There are two competing views of the gods found in contemporary Paganism. According to one view, known as soft polytheism, the great multitude of gods and goddesses are avatars of two supreme deities, the Horned God and the Great Goddess. The alternative view, hard polytheism, is that each god or goddess is not an avatar but an individual with autonomy and agency.
Personally, I’m a hard polytheist. While I think the gods are more complex than some fellow hard polytheists give them credit for, I believe that each god has personal autonomy and should be treated as individuals.
That being said, soft polytheism isn’t as new as some of its critics claim. There is some historical basis for soft polytheism.
Photo of Isis statue Andrew Winning/ Reuters / Corbis
The ancient Roman novel titled Metamorphoses, also known as The Golden Ass is the only ancient Roman novel in Latin to survive in its entirety. Written by Apuleius between 158 C.E. and 180 C.E., the story revolves around a character named Lucius who has an intense curiosity about magic. In the novel, Lucius performs a spell to turn himself into a bird. However, it goes horribly wrong, and he accidentally turns himself into a donkey or ass. He then goes on a long journey throughout the classical world as a donkey.

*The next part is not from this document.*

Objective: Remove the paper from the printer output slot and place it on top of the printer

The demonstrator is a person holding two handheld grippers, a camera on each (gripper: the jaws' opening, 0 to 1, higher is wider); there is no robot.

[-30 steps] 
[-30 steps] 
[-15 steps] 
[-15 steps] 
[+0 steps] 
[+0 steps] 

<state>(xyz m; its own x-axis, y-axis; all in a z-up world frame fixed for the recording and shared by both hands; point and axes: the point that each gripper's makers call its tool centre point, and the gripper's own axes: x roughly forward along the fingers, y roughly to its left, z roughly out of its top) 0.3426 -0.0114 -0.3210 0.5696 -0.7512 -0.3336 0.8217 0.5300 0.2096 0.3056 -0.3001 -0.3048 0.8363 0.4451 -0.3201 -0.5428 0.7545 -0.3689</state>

In the last chapter of the novel, Lucius encounters the Goddess Isis. This excerpt is lengthy, but it’s important. I’ve emphasized details pertinent to the subject at hand:
Behold, Lucius, here I am, moved by your prayer, I, mother of all Nature and mistress of the elements, first-born of the ages and greatest of powers divine, queen of the dead, and queen of the immortals, all gods and goddesses in a single form; who with a gesture commands heaven’s glittering summit, the wholesome ocean breezes, the underworld’s mournful silence; whose sole divinity is worshiped in differing forms, with varying rites, under many names, by all the world. There, at Pessinus, the Phrygians, first-born of men, call me Cybele, Mother of the Gods; in Attica, a people sprung from their own soil name me Cecropian Minerva; in sea-girt Cyprus I am Paphian Venus; Dictynna-Diana to the Cretan archers; Stygian Proserpine to the three-tongued Sicilians; at Eleusis, ancient Ceres; Juno to some, to others Bellona, Hecate, Rhamnusia; while the races of both Ethiopias, first to be lit at dawn by the risen Sun’s divine rays, and the Egyptians too, deep in arcane lore, worship me with my own rites, and call me by my true name, royal Isis.
If that excerpt sounds familiar, it should. Compare it to the first sentence of the Charge of the Goddess by Doreen Valiente:
Listen to the words of the Great Mother, who was of old also called Artemis; Astarte; Diana; Melusine; Aphrodite; Cerridwen; Dana; Arianrhod; Isis; Bride; and by many other names.
Others have noticed the similarity between the two. According to historian Ronald Hutton, it’s likely that at least part of Charles Leland’s Aradia, or the Gospel of the Witches drew on Metamorphoses. Hutton writes that while Valiente was fine-tuning the work of Gerald Gardner, who had incorporated the work of Charles Leland and Aleister Crowley, she kept the Leland source and wrote the more succinct Charge. The rest, as they say, is history.
With this, we can draw a connection between the 2nd-century beliefs of a specific Roman pagan cult and the Wiccan belief formulated in the mid-20th century, which many contemporary Pagans follow today.
Whether or not one agrees with the concept of soft polytheism, there should be no doubt about its ancient pagan roots.